A qusetta circuit is simply a list of strings, all uppercase, where each string represents a gate. For example,

• a Hadamard gate on qubit 0 looks like "H(0)",
• a CX gate with qubit 0 being the control and qubit 2 the target looks like "CX(0, 2)",
• an Rx gate by an angle of 1.2 on qubit 1 looks like "RX(1.2)(1)" (note that the parameters and qubits go in separate parentheses),
• an Rz gate by an angle of pi/2 on qubit 0 looks like "RZ(PI/2)(0)" (note how qusetta can evaluate the expression PI/2),
• etc.

We can specify our circuit in qusetta form, and then translate it to all the other circuit types.

from qusetta import Qiskit, Cirq, Quasar

qusetta_circuit = ["H(0)", "CX(0, 1)", "RY(PI/3)(2)", "T(1)", "S(0)"]

qiskit_circuit = Qiskit.from_qusetta(qusetta_circuit)
cirq_circuit = Cirq.from_qusetta(qusetta_circuit)
quasar_circuit = Quasar.from_qusetta(qusetta_circuit)

Consider starting with a circuit cA written with A (e.g. A could be cirq, qiskit, etc). Then we use qusetta to translate to B, C, etc, therefore creating cB, cC, etc. The translations are defined such that simulating cA with A will give the same probability vector as simulating cB with B, cC with C, etc. A few things to note.

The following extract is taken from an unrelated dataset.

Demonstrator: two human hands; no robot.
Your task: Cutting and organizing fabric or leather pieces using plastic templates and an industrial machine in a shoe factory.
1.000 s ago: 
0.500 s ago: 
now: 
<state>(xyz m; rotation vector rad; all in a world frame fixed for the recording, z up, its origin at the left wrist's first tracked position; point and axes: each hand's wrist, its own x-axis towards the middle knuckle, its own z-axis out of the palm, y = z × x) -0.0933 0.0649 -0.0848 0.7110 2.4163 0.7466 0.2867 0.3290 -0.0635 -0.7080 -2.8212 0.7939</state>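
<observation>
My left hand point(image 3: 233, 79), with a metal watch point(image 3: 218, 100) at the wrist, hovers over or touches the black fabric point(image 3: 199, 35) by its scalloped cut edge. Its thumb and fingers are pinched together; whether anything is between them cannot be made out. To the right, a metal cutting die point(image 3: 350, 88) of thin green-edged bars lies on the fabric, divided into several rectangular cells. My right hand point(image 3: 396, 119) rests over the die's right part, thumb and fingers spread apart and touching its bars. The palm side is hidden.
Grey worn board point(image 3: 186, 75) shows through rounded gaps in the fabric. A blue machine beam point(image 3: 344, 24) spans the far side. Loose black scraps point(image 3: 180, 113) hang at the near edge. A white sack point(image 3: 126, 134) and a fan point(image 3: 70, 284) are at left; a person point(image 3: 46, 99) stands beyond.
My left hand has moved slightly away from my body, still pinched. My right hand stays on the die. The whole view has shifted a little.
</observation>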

• The simulations will give the same probability vector but not necessarily give the same state vector; they may be off by global phases.
• The translations will ensure that the circuits give the same probability vector, but the circuits themselves may not be equivalent. Gate ordering will often be different through translations.
• As we all know, qiskit is different in the way that they index their qubits. In particular, they index qubits in reverse order compared to everyone else. Therefore, in order to ensure that the first bullet point is true, qusetta reverses the qubits of a qiskit circuit. Thus, as an example, a qusetta (or cirq, quasar) circuit ["H(0)", "CX(0, 1)"] becomes a qiskit circuit ["H(1)", "CX(1, 0)"]. This is how we guarantee that the probability vectors are the same.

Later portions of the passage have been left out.